Des enquêtes au MAE pourquoi faire

Notre nouvelle Chancelière multiplie les actions d’éclat et fait parler d’elle. Tant mieux. Les femmes ont beau être peu nombreuses en politique, j’entends que quand elles y sont, qu’elles soient là. Depuis hier, plusieurs chefs de mission ont été rappelés, une trentaine d’employées du Ministère des Affaires étrangères ont été promues, et plus de la moitié de nos missions à l’étranger sont désormais dirigées, dans l’intérim, par des femmes. Aujourd’hui, nous apprenons par voie de presse que Madame Dupuy a sollicité, pour son ministère, une enquête de l’unité de lutte contre la corruption (ULCC) pour la période de 2021 à 2024.

Cette période est significative car elle vient après une précédente enquête, celle de 2016-2021, qui aurait révélé la disparition d’environ de 82 millions de dollars de fonds diplomatiques, principalement aux États-Unis. C’était en mai 2023. Le Dr Ariel Henry, chef d’État de facto, avait révoqué Edmond Boccit, ambassadeur d’Haïti à Washington, suite à une enquête conjointe des administrations haïtiennes et américaines sur un système de pots-de-vin et de vente de passeports dans les consulats haïtiens aux États-Unis. Il aurait même été question de consulats mobiles délivrant des passeports haïtiens à 10 000 personnes, indépendamment de leur nationalité. Une telle générosité représentait un danger pour la sécurité nationale des États-Unis, qui ont exigé et obtenu un grand ménage, entraînant le départ d’une quarantaine de diplomates haïtiens. Puis, rien. L’ULCC avait bien annoncé une enquête mais cela ne sembla pas aller plus loin.

Certes, Boccit est passé dans la presse haïtienne se défendre de ces accusations évidemment mensongères. Le nom du Dr Claude Joseph, ancien ministre des affaires étrangères, Premier ministre a.i. lors du magnicide de Jovenel Moïse et chef du parti EDE qui avait soutenu la candidature malheureuse de Mme Dupuy au Conseil présidentiel de transition, avait également été cité, notamment via des membres de sa famille, une habitude qu’il semble traîner ces temps-ci jusque dans son foyer. Lui aussi s’est offusqué des contre-vérités qui circulent à son sujet dans les médias. Mais au-delà de ces défenses par voie de presse, il ne s’est rien passé.
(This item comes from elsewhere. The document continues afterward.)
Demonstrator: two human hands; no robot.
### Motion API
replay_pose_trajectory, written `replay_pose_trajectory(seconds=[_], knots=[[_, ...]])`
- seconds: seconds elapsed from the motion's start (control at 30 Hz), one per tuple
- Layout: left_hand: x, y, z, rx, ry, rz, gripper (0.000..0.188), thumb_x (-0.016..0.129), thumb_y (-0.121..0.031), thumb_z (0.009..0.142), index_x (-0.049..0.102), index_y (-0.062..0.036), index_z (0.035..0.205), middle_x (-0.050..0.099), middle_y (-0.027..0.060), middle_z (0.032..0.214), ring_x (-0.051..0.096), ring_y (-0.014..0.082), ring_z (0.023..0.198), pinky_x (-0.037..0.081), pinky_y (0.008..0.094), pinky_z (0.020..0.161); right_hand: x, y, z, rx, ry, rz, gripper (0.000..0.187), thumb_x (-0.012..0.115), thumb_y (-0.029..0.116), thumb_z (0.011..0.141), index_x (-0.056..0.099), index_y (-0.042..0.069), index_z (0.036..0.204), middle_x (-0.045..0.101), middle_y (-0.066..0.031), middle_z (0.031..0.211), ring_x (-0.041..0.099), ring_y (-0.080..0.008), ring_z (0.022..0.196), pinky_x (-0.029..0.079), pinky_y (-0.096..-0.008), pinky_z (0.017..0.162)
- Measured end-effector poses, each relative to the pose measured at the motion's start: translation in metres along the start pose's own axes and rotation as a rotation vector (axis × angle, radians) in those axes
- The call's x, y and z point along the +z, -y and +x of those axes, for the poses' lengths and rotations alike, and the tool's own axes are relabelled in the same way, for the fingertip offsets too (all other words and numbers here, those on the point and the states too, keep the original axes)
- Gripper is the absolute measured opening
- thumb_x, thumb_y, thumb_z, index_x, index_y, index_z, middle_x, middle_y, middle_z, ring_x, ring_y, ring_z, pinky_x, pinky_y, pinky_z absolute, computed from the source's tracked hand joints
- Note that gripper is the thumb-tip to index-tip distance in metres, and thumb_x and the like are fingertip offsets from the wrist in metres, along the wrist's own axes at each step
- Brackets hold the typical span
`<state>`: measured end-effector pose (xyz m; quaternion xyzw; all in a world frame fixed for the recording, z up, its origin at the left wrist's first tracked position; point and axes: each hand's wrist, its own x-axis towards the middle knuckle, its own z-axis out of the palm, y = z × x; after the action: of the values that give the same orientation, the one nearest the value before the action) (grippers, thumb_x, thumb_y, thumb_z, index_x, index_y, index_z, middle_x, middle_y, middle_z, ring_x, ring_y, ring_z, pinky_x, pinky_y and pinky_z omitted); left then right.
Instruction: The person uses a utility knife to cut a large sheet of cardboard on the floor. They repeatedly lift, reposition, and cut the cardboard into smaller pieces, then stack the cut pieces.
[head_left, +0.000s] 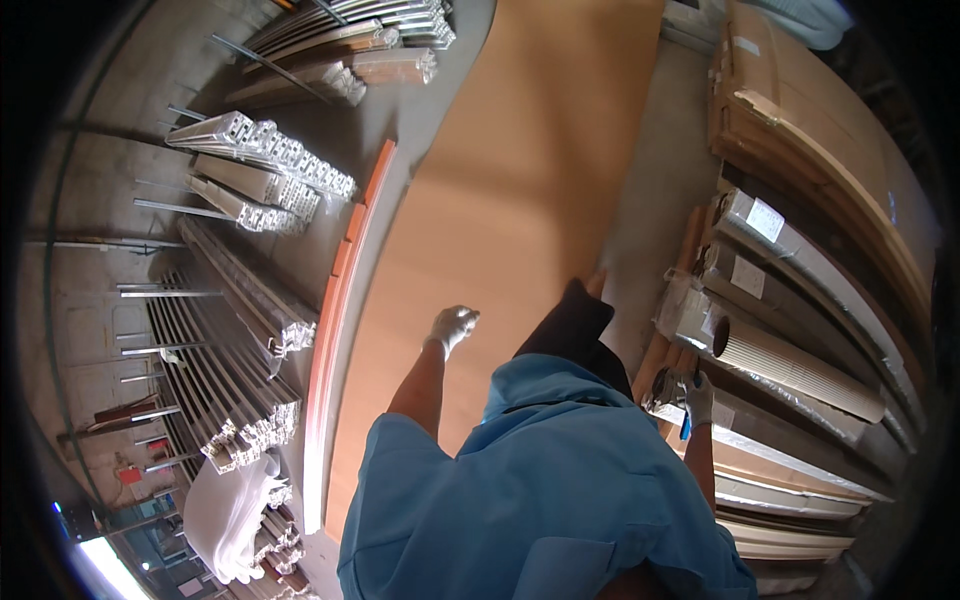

Cela me laisse sceptique quant à cette nouvelle enquête de l’ULCC, qui, bien qu’elle ait transmis des dossiers concernant une grande partie de la classe politique, n’a réussi jusqu’à présent qu’à fournir des sujets à sensation aux potins de YouTube.

Alors, oui, pour des enquêtes régulières et conformes aux règles. Cela a au moins été une retombée positive du Petrocaribe Challenge : l’introduction de la reddition de comptes dans nos pratiques politiques. Mais les enquêtes ne suffisent pas. Les rapports accumulés ne suffisent pas. Il faut des procès. Il ne suffit pas que la nation soit informée des crimes commis contre elle; les coupables doivent souvent répondre de leurs forfaits.